## Exercise aim
Return the data verbatim, without pictures.

## Recorded information
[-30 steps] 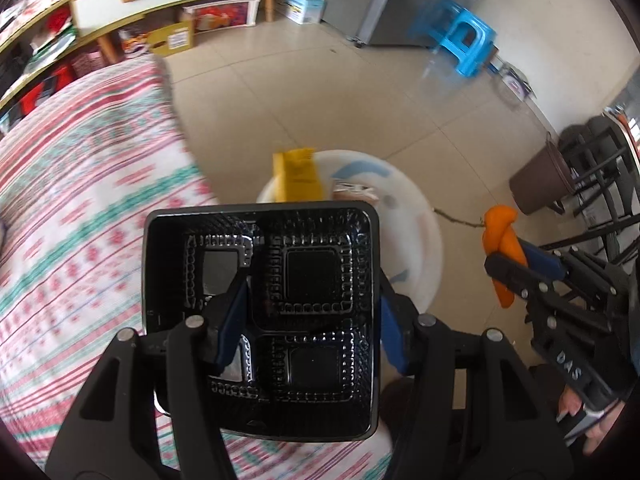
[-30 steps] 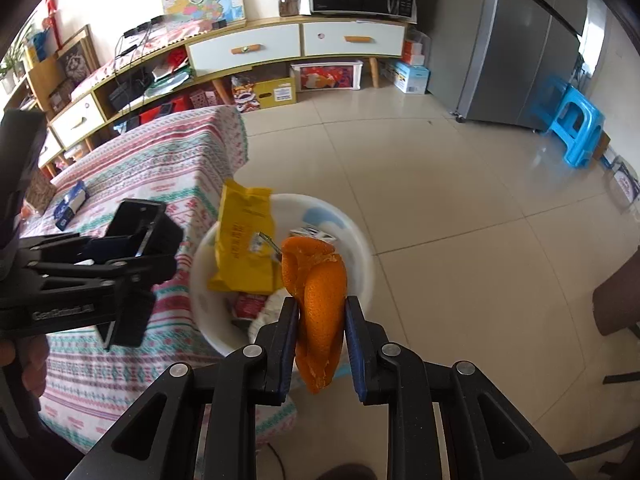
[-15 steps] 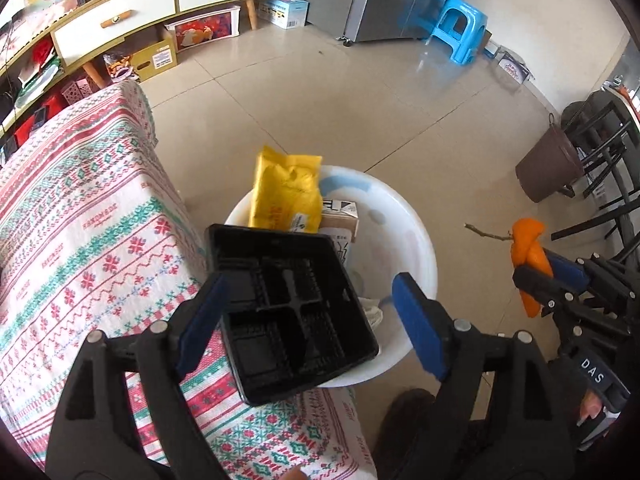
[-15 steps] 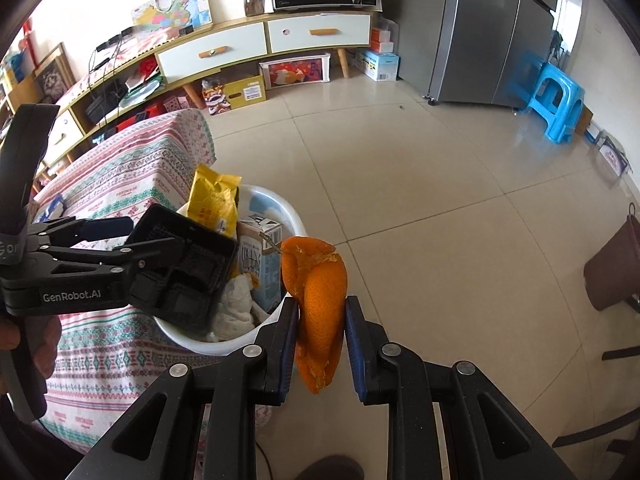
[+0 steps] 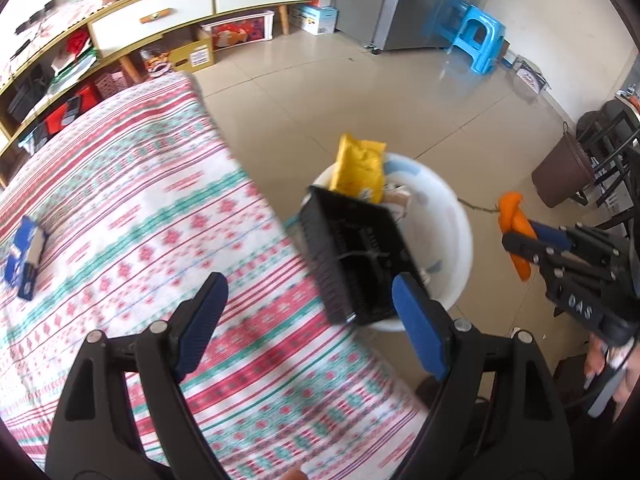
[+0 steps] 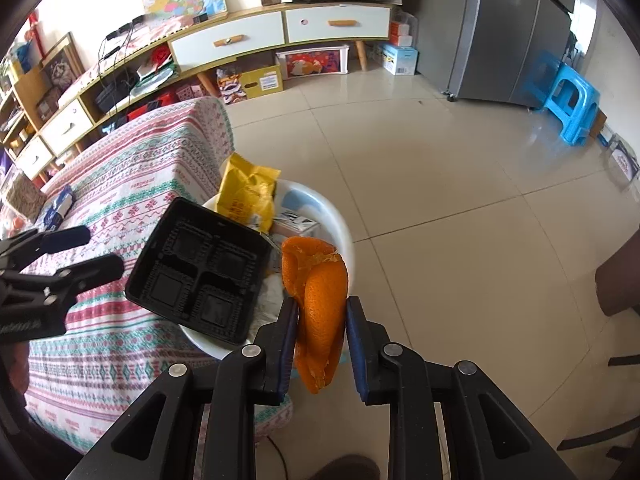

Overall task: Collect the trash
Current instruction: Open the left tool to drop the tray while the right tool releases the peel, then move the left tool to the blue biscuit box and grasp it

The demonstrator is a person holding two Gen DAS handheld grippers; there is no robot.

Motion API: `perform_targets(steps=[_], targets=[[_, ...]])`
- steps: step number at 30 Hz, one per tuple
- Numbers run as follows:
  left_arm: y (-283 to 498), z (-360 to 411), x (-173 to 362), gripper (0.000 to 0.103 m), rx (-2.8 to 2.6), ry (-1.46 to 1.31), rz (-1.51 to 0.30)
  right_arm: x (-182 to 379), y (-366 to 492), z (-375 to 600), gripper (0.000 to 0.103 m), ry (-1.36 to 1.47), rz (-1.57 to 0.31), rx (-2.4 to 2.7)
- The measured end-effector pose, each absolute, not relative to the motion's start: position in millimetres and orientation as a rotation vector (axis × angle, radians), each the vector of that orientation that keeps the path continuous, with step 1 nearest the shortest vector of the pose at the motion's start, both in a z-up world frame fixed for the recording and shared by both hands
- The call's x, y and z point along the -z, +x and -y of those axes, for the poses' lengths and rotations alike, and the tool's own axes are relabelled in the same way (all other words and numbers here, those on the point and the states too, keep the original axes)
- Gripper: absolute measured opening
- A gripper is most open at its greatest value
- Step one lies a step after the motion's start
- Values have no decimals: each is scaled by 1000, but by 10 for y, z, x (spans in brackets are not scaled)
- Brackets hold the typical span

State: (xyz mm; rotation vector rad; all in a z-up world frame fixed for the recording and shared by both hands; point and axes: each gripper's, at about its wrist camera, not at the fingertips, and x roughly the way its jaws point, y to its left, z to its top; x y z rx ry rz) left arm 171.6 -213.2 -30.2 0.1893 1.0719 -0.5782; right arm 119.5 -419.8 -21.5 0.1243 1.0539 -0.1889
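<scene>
My left gripper [image 5: 306, 312] hangs over the patterned tablecloth [image 5: 132, 208], jaws spread and empty. The black compartment tray [image 6: 198, 270] lies tilted across the white basin [image 6: 338, 226]. My right gripper [image 6: 322, 340] clamps the orange peel [image 6: 318, 300] just beside the basin.

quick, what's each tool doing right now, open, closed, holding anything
Left tool: open, jaws have just been opening, nothing between them.
Right tool: closed on the orange peel.

tray [image 6: 200, 268] lies across the basin [image 6: 340, 228] rim, beside the table [image 6: 120, 200].
</scene>
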Motion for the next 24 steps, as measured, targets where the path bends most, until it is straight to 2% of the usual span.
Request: perform_targets(steps=[7, 8, 10, 11, 24], targets=[[1707, 1778, 297, 84, 541, 170, -1071, 271, 1383, 4044, 27, 108, -1062, 213], [1710, 1728, 292, 84, 537, 166, -1070, 283, 1405, 4040, 36, 115, -1066, 220], [1710, 1635, 287, 84, 531, 159, -1067, 294, 1437, 4036, 62, 133, -1066, 224], [1707, 1589, 282, 84, 529, 155, -1065, 288, 1441, 4029, 66, 136, -1061, 221], [1809, 1116, 321, 85, 472, 104, -1073, 310, 1606, 3633, 72, 64, -1090, 192]])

## Response for this exercise
[-30 steps] 
[-30 steps] 
[-15 steps] 
[-15 steps] 
[+0 steps] 
[+0 steps] 

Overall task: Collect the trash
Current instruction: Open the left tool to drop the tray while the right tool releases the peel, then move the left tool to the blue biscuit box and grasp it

The demonstrator is a person holding two Gen DAS handheld grippers; there is no robot.

Motion API: `perform_targets(steps=[_], targets=[[_, ...]])`
- steps: step number at 30 Hz, one per tuple
- Numbers run as follows:
  left_arm: y (-283 to 498), z (-360 to 411), x (-173 to 362), gripper (0.000 to 0.103 m), rx (-2.8 to 2.6), ry (-1.46 to 1.31), rz (-1.51 to 0.30)
  right_arm: x (-182 to 379), y (-366 to 492), z (-375 to 600), gripper (0.000 to 0.103 m), ry (-1.36 to 1.47), rz (-1.57 to 0.31), rx (-2.4 to 2.7)
- The measured end-effector pose, each absolute, not relative to the motion's start: position in millimetres and orientation as a rotation vector (axis × angle, radians), each the vector of that orientation that keeps the path continuous, with step 1 nearest the shortest vector of the pose at the motion's start, both in a z-up world frame fixed for the recording and shared by both hands
- The call's x, y and z point along the -z, +x and -y of those axes, for the poses' lengths and rotations alike, and the tool's own axes are relabelled in the same way (all other words and numbers here, those on the point and the states too, keep the original axes)
- Gripper: absolute measured opening
- A gripper is most open at its greatest value
- Step one lies a step after the motion's start
- Values have no decimals: each is scaled by 1000, but by 10 for y, z, x (spans in brackets are not scaled)
- Brackets hold the typical span

State: (xyz mm; rotation vector rad; all in a z-up world frame fixed for the recording and shared by both hands; point and axes: each gripper's, at about its wrist camera, not at the fingertips, and x roughly the way its jaws point, y to its left, z to its top; x y z rx ry rz) left arm 171.6 -213.2 -30.2 0.1893 1.0719 -0.5782; right arm 119.5 -419.8 -21.5 0.1243 1.0539 -0.1889
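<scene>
My left gripper [image 5: 306, 312] hangs over the patterned tablecloth [image 5: 132, 208], jaws spread and empty. The black compartment tray [image 6: 198, 270] lies tilted across the white basin [image 6: 338, 226]. My right gripper [image 6: 322, 340] clamps the orange peel [image 6: 318, 300] just beside the basin.

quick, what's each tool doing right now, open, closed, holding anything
Left tool: open, jaws have just been opening, nothing between them.
Right tool: closed on the orange peel.

tray [image 6: 200, 268] lies across the basin [image 6: 340, 228] rim, beside the table [image 6: 120, 200].
</scene>
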Motion for the next 24 steps, as measured, targets where the path bends most, until it is straight to 2% of the usual span.
Request: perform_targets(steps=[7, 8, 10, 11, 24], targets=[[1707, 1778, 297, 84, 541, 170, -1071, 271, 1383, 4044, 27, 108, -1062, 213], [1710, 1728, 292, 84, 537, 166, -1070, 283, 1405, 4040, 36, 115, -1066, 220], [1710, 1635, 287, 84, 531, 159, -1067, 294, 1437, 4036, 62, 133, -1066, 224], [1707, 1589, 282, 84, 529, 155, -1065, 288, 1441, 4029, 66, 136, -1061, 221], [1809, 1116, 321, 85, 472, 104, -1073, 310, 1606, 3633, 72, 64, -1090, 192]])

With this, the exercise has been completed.